The Moment I Realised Drinking Wasn’t Right For Me

Alcohol Guidance

As we drive into Sober Spring, ACUK's Community Champions and staff have shared the moment they realised their drinking needed to change. The decision to go alcohol-free long term felt like the best choice to make.

As a Sober Spring participant, you’ve probably been grappling with all sorts of questions about your upcoming challenge, like why you’ve decided to take it on and how it might work out for you. We hope there’ll be something you can relate to and that you can feel reassured about taking on the next three months with Alcohol Change UK – knowing that others are likely to have been right where you are now. Here's what the Community Champions and staff had to share:

Realising I couldn’t keep going on like this

“For me, there wasn’t quite a specific moment of realisation...I had taken a month off drinking, telling myself that I would ‘ease back in’ to my drinking after that quick pause. Less than a week after that month-long break, I was right back to my old habits and regular blackouts. I do remember how disappointed I was in how quickly I went right back to my binge drinking after that last break I took. We came to after a particularly bad day and I told my husband: ‘we can't go on like this’. We got rid of all the booze in the house that weekend and have supported each other in sobriety for nearly a decade now.”

Alcohol impacting the management of my health conditions

“I've had health difficulties, such as vertigo that affect my balance and make me feel really disorientated and sick, this usually involves me having to sleep and recover and is one of the reasons why I choose not to drink alcohol as I've experienced similar symptoms without overindulging.”

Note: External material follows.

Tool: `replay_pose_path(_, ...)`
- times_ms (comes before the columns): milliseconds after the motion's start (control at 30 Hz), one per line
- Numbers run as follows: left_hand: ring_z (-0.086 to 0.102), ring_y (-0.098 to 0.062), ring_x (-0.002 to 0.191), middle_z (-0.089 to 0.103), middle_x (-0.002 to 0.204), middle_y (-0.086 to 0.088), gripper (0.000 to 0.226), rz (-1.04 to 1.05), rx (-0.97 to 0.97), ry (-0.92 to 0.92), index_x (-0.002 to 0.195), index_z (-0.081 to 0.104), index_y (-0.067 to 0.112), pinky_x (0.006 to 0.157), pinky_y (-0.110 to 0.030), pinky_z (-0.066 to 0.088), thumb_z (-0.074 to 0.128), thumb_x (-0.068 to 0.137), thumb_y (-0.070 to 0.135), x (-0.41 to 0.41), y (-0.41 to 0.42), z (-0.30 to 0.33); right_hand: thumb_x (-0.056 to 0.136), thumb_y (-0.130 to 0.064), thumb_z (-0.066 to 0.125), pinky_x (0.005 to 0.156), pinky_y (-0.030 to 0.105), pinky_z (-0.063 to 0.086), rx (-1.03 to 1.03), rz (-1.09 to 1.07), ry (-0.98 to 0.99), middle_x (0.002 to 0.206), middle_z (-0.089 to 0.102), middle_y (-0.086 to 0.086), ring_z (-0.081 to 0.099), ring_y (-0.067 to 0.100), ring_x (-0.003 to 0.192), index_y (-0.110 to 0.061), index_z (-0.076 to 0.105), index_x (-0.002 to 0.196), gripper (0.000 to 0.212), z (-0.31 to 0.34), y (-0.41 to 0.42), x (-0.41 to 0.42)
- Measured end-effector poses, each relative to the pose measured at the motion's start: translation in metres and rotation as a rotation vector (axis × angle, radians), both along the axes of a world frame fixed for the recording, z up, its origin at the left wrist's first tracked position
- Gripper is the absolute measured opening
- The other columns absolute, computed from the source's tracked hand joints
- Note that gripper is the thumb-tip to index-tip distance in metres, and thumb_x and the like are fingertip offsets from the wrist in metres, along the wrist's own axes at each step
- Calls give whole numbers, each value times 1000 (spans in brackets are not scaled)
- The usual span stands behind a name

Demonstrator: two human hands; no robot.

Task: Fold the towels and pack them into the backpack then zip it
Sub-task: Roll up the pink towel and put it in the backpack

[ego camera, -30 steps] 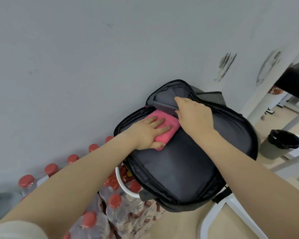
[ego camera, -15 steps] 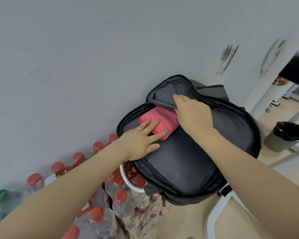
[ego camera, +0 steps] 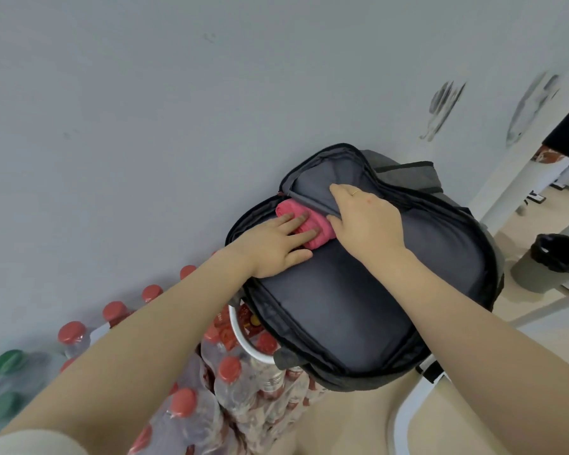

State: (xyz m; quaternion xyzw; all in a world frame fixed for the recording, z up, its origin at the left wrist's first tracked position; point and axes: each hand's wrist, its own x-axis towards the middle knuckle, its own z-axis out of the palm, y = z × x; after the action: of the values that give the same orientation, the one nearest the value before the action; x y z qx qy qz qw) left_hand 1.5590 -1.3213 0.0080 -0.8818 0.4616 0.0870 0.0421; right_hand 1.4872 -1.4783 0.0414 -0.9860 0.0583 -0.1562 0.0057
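— What's the biggest thing there?
— The grey wall point(ego camera: 178, 126), with a dark backpack point(ego camera: 358, 307) lying open just in front of it, beside packs of red-capped bottles point(ego camera: 230, 382).
— And the hands?
— The right hand point(ego camera: 368, 224) pinches the edge of the inner pocket. The left hand point(ego camera: 276, 244) lies flat, fingers straight, pressing on the towel.
— Where's the towel?
— The pink towel point(ego camera: 309, 221) sits rolled inside the backpack, at the pocket's mouth, between both hands.

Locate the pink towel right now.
Head view, centre: the pink towel sits in the open backpack, half tucked under the inner pocket edge, with the left hand pressing it and the right hand holding that pocket edge open.
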Motion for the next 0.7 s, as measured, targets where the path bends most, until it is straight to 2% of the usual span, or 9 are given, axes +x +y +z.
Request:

Wanting to be more in control of my actions

“After witnessing a group of people arguing... this reinforced that i wanted to make sure i was in control of what i was doing and saying. I didn't want to be apologising for things I'd done under the influence.”

Finding it hard to moderate my drinking

“I realised moderation just wasn't in the cards for me and that I needed to make a real commitment to changing my relationship with alcohol. I'm now approaching 10 years of sobriety and couldn't imagine my life any other way.”

Alcohol affecting my work

"I had to change my relationship with alcohol. I was in trouble at work, again. Another missed shift, another telling off, and a final written notice. Initially I wasn't even planning on going alcohol free. Just lying to HR in order to keep my job - a job I didn't even like, but just one that would actually hire me. I hit a point where I had literally nothing to lose by trying a healthier life, and everything to gain. So I tried it. And it stuck. I'm five years alcohol free now, and my life is transformed. I can smile when I wake up in the morning"

Waking up with unexplained injuries

“It was Easter 2021 - the last weekend I spent drinking - I had blacked out at a friend’s house after going around for ‘a few drinks’. I woke up in physical pain from falling over and banging my head, plus riddled with shame and embarrassment. I couldn’t remember much after the first hour of that night. I knew something had to change and the thought of giving up for good entered my thoughts.”

Finding that alcohol was taking up a lot of my time

“I was wondering how I was going to get all of this 'stuff' done. I wanted to live my life my way and I needed more hours in the day to do that. Or, I could address my relationship with alcohol and find that time I wanted, I needed to fulfil my goals. That's when I knew I needed to stop drinking.”

Do you have a similar moment of realisation that you wanted to make a change? Or something totally different? Perhaps you’re coming to Sober Spring from a place of curiosity rather than any specific reason.

But what’s important is that you recognise what feels right for you. By committing to the next three months alcohol free, you can give yourself an opportunity to really get to grips with what is going to work best for you in the long term.